Beginning with the line that has "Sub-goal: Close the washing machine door" and ending with the line that has "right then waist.", retype the entries below exactly, except for the pictures.

───── INPUT RECORDS

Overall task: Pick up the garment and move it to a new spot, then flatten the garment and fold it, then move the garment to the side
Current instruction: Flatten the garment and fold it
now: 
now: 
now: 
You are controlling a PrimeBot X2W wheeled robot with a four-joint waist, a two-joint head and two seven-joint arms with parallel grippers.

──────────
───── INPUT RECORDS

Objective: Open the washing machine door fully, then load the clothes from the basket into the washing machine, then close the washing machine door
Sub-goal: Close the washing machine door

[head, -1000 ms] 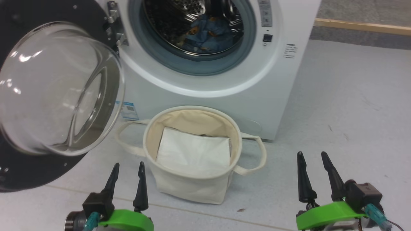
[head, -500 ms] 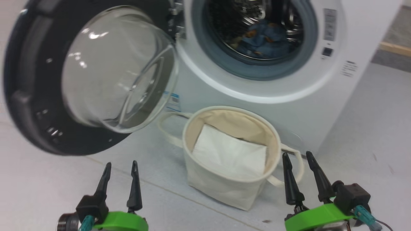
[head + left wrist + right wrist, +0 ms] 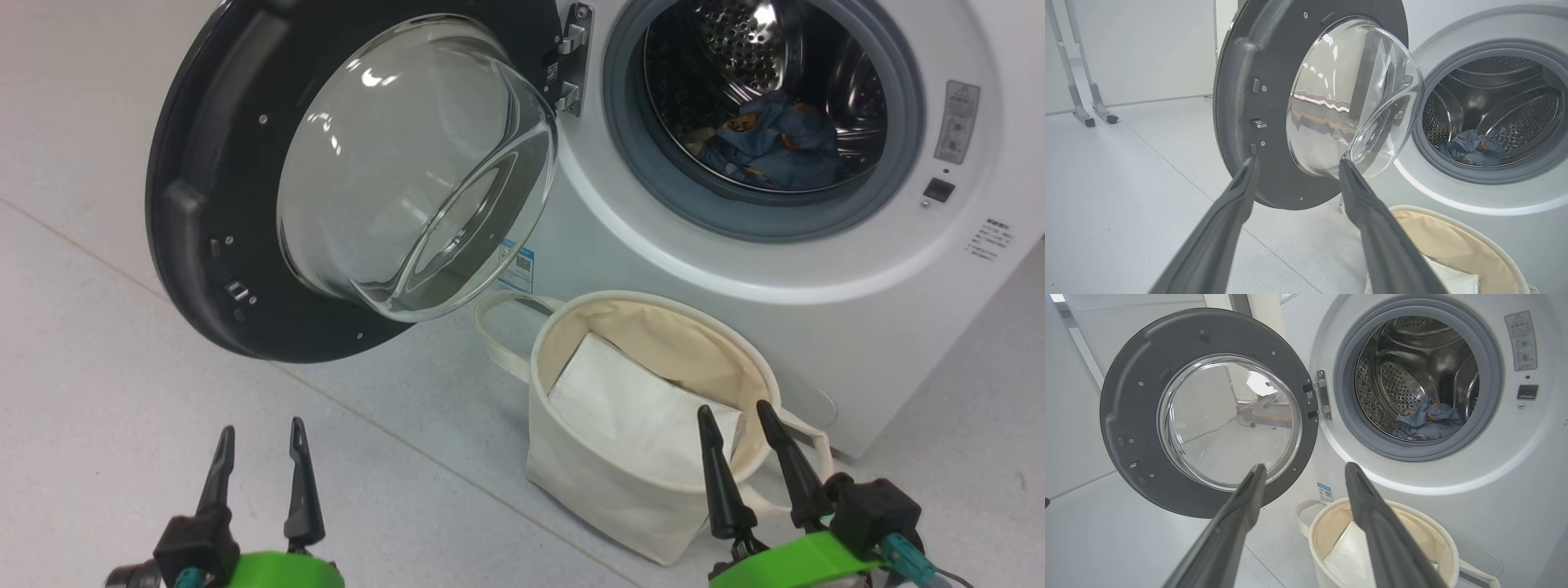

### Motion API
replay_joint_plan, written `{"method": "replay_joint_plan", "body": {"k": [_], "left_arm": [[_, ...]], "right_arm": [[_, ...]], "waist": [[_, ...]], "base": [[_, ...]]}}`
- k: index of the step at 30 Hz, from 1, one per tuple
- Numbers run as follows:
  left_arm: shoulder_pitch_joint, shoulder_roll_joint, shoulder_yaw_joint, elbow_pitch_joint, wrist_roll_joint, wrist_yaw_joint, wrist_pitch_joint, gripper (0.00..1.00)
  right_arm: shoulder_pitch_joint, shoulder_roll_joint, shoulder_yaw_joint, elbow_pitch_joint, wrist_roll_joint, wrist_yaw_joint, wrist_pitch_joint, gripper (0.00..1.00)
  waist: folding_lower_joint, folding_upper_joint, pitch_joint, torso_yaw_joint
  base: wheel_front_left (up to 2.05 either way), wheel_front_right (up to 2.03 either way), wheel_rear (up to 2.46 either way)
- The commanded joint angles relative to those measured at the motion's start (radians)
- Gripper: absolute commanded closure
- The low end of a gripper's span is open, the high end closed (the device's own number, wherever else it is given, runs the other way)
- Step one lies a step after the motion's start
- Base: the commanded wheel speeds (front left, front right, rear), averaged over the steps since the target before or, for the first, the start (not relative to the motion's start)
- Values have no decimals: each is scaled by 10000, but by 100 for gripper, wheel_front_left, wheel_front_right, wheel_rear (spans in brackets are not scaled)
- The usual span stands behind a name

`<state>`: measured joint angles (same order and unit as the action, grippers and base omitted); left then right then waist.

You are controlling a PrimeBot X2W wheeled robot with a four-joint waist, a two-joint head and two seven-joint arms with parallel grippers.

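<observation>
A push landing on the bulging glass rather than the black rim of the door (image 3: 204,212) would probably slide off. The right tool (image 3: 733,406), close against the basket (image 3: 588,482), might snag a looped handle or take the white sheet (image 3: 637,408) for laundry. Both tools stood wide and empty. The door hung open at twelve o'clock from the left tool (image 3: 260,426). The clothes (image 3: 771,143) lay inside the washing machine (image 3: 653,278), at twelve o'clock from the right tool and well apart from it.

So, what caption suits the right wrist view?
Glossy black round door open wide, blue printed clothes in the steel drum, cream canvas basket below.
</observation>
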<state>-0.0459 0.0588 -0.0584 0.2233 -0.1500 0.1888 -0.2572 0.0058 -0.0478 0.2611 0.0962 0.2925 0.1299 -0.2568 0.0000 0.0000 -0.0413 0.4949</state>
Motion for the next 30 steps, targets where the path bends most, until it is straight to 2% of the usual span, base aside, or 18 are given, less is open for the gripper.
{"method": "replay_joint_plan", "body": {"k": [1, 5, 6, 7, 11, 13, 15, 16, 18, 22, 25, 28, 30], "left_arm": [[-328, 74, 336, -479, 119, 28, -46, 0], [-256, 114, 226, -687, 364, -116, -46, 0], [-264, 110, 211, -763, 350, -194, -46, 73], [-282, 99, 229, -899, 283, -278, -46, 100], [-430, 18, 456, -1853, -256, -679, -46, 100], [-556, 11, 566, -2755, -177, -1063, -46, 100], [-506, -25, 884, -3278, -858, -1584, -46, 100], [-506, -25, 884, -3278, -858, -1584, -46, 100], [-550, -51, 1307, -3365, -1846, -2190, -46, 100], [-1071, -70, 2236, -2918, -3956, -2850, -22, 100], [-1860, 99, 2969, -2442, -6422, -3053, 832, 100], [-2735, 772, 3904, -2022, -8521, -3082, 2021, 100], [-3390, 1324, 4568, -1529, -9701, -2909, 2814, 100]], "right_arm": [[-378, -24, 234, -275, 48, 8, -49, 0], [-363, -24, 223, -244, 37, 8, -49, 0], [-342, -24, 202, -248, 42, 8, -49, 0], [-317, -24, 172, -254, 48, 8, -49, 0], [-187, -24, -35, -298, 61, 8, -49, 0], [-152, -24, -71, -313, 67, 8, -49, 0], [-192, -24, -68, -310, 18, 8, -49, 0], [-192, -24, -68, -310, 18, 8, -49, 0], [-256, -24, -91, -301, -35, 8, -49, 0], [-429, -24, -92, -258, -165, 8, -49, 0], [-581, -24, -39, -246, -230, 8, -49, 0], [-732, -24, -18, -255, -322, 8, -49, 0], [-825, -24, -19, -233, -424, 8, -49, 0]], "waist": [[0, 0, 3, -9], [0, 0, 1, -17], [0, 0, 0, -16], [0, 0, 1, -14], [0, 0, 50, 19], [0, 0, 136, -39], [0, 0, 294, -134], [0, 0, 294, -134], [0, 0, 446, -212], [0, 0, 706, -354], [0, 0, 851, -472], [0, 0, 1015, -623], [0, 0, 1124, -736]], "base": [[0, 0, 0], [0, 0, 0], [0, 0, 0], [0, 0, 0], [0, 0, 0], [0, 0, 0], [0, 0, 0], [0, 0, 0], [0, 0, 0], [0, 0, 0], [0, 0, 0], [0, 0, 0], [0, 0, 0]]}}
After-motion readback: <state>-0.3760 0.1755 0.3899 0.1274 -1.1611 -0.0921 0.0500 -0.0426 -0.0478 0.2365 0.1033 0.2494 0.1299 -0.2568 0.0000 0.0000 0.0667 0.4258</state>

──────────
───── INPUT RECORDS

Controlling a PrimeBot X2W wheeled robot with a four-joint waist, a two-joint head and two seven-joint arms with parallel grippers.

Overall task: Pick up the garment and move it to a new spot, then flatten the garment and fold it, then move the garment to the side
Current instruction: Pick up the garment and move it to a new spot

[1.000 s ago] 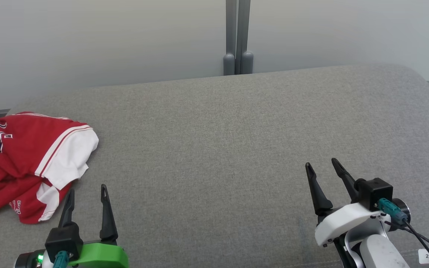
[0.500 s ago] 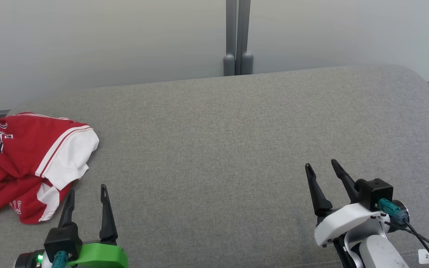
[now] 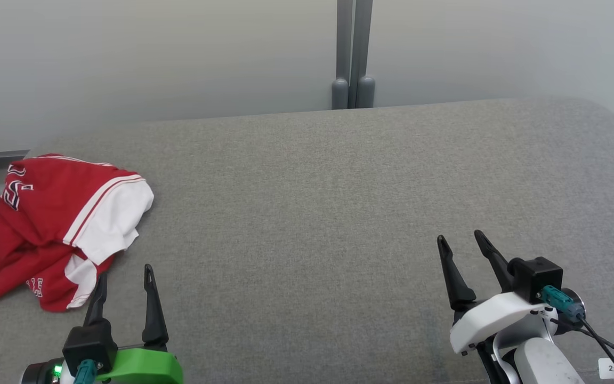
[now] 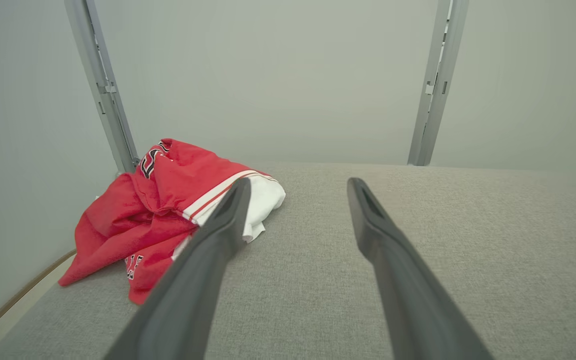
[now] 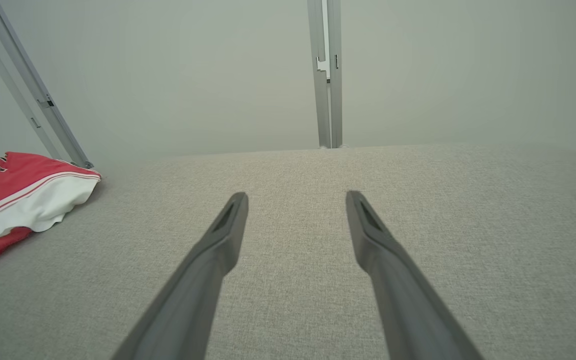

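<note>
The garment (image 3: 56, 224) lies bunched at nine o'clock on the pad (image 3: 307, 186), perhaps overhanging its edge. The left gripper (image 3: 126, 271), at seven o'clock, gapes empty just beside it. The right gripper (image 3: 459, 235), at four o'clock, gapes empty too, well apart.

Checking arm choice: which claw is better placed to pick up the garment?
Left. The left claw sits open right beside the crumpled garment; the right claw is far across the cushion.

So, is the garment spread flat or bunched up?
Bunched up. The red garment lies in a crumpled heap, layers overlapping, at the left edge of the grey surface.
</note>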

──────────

**EXERCISE RESPONSE**
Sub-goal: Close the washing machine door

[head, -1000 ms] 
[head, -500 ms] 
[head + left wrist + right wrist, +0 ms] 

### Motion API
replay_joint_plan, written `{"method": "replay_joint_plan", "body": {"k": [_], "left_arm": [[_, ...]], "right_arm": [[_, ...]], "waist": [[_, ...]], "base": [[_, ...]]}}`
- k: index of the step at 30 Hz, from 1, one per tuple
- Numbers run as follows:
  left_arm: shoulder_pitch_joint, shoulder_roll_joint, shoulder_yaw_joint, elbow_pitch_joint, wrist_roll_joint, wrist_yaw_joint, wrist_pitch_joint, gripper (0.00..1.00)
  right_arm: shoulder_pitch_joint, shoulder_roll_joint, shoulder_yaw_joint, elbow_pitch_joint, wrist_roll_joint, wrist_yaw_joint, wrist_pitch_joint, gripper (0.00..1.00)
  waist: folding_lower_joint, folding_upper_joint, pitch_joint, torso_yaw_joint
  base: wheel_front_left (up to 2.05 either way), wheel_front_right (up to 2.03 either way), wheel_rear (up to 2.46 either way)
- The commanded joint angles relative to those measured at the motion's start (radians)
- Gripper: absolute commanded closure
- The low end of a gripper's span is open, the high end closed (the device's own number, wherever else it is given, runs the other way)
- Step one lies a step after the motion's start
- Base: the commanded wheel speeds (front left, front right, rear), averaged over the steps since the target before or, for the first, the start (not relative to the motion's start)
- Values have no decimals: each is scaled by 10000, but by 100 for gripper, wheel_front_left, wheel_front_right, wheel_rear (spans in brackets are not scaled)
- The usual span stands behind a name

`<state>`: measured joint angles (same order and unit as the action, grippers and base omitted); left then right then waist.

What the exercise asked for is complete.